In May 1920 Sister Kate Maxey, a shopkeeper’s daughter from Spennymoor, was honoured as one of the first recipients of the International Red Cross’s Florence Nightingale Medal. She had served in casualty clearing stations and hospitals behind the Western Front for three and a half years before being wounded in a German air raid. To celebrate Sister Maxey’s service, and that of others from the town involved in medical services on the Western Front, Tudhoe & Spennymoor Local History Society, with the support of a £10,000 National Lottery Grant from the Heritage Lottery Fund, commissioned Lonely Tower Film and Media to make this film.

The Society is deeply indebted to Kate Maxey’s family, who have made photographs and other records available, and to Dick Robinson, the great nephew of Kate’s nursing friend, Sister Edie Appleton, for his support for the film and for the readings from Edie’s diary so movingly read by his wife, Lisa. The film has also been enhanced by support from many experts, notably Christine Hallett, Professor of Nursing History at the University of Huddersfield, whose accounts of nursing on the Western Front form one of the main elements of the narrative.
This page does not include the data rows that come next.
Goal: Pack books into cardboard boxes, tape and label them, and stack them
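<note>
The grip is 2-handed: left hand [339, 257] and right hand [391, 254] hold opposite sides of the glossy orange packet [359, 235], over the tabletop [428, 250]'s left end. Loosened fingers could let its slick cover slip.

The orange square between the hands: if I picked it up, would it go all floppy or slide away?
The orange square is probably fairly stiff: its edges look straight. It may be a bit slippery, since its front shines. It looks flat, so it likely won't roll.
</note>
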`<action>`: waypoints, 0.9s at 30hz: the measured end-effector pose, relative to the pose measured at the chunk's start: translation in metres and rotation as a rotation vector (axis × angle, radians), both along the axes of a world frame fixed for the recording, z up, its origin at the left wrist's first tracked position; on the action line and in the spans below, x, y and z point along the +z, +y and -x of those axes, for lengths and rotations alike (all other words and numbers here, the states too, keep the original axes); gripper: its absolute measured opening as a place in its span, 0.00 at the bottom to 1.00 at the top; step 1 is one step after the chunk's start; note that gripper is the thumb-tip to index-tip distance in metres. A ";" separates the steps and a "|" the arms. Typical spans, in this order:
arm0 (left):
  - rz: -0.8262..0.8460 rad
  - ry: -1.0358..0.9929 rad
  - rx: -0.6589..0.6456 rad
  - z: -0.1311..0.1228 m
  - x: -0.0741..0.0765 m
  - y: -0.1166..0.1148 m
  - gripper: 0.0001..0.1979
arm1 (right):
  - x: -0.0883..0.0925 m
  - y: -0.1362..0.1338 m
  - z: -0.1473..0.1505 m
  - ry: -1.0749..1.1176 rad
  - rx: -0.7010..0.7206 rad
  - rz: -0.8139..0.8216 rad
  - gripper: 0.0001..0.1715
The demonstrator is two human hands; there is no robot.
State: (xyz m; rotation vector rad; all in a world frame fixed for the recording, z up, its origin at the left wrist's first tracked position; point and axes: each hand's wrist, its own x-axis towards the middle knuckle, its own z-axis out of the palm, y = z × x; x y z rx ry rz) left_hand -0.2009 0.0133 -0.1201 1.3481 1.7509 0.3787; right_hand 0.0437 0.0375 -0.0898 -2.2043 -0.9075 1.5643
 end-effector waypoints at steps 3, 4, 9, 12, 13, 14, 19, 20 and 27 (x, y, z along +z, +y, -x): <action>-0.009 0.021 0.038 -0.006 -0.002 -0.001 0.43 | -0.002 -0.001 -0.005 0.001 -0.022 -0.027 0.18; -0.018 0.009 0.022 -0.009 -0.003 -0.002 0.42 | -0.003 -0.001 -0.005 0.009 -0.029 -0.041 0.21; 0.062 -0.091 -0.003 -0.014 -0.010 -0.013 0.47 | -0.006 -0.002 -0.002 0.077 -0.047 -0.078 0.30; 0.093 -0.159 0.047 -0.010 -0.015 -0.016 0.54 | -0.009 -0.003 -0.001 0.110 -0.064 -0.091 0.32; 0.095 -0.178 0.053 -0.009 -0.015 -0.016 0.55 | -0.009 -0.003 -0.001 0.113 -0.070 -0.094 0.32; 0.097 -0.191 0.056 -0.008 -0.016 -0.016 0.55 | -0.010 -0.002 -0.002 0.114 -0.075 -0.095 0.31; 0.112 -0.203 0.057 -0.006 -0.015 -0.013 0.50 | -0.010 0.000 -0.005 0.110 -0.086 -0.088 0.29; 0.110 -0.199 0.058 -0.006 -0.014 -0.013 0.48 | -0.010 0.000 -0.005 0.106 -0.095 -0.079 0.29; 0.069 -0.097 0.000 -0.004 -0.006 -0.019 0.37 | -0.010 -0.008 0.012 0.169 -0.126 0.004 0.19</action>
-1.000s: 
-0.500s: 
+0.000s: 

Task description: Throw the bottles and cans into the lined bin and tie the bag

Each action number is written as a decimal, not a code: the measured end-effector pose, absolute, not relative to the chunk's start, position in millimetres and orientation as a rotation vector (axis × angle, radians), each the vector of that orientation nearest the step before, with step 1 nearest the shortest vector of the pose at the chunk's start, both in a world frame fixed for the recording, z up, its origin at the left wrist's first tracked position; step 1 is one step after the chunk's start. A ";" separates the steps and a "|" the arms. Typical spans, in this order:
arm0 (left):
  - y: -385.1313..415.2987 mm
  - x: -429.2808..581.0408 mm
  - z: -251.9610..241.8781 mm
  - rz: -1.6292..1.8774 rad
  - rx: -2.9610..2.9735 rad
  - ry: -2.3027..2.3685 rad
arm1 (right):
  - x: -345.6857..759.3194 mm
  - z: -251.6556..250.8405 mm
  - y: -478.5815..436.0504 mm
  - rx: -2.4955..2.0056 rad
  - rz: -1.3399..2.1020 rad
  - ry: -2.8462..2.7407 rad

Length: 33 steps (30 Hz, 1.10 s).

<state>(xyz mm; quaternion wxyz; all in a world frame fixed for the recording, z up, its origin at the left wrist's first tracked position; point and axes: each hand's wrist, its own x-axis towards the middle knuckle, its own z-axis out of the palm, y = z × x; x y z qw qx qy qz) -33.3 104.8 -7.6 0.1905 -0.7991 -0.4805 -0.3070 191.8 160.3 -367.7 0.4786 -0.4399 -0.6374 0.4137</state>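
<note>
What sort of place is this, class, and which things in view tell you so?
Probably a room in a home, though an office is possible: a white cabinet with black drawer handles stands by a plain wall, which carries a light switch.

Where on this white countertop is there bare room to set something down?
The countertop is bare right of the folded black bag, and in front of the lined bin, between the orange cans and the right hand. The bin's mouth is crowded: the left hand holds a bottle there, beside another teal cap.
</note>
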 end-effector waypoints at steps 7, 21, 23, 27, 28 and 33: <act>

The Society see the film both as a commemoration of the 100 years since the end of the Great War and an insight into how our community was involved in medical services at the beginning of the twentieth century. It was most appropriate that the first showing was at Spennymoor Town Hall, which, then a new building, saw many of the local events associated with the war, particularly fund-raising events for those serving and celebrations of homecomings and medals won.

The Society is very grateful to Spennymoor Town Council for supporting the Premiere, which showed the Town Hall at its best. In particular, the big screen and sound system in the main hall supported the impressively produced HD film and soundtrack which Mark Thorburn and Marie Gardiner of Lonely Tower Film and Media have created.  Some of the music for the film was recorded at the Everyman Theatre in the Settlement by Spennymoor Town Band. The Band, fresh from the National Brass Band Championships, set the scene at the film premiere by playing to the invited audience and among their repertoire was a specially commissioned piece – the Gallant Sister.

The film is free to view on YouTube; however, we have had such positive feedback about the film from those who have seen it, that the Society hopes to take up the Council’s welcome offer of another showing at the Town Hall in the near future.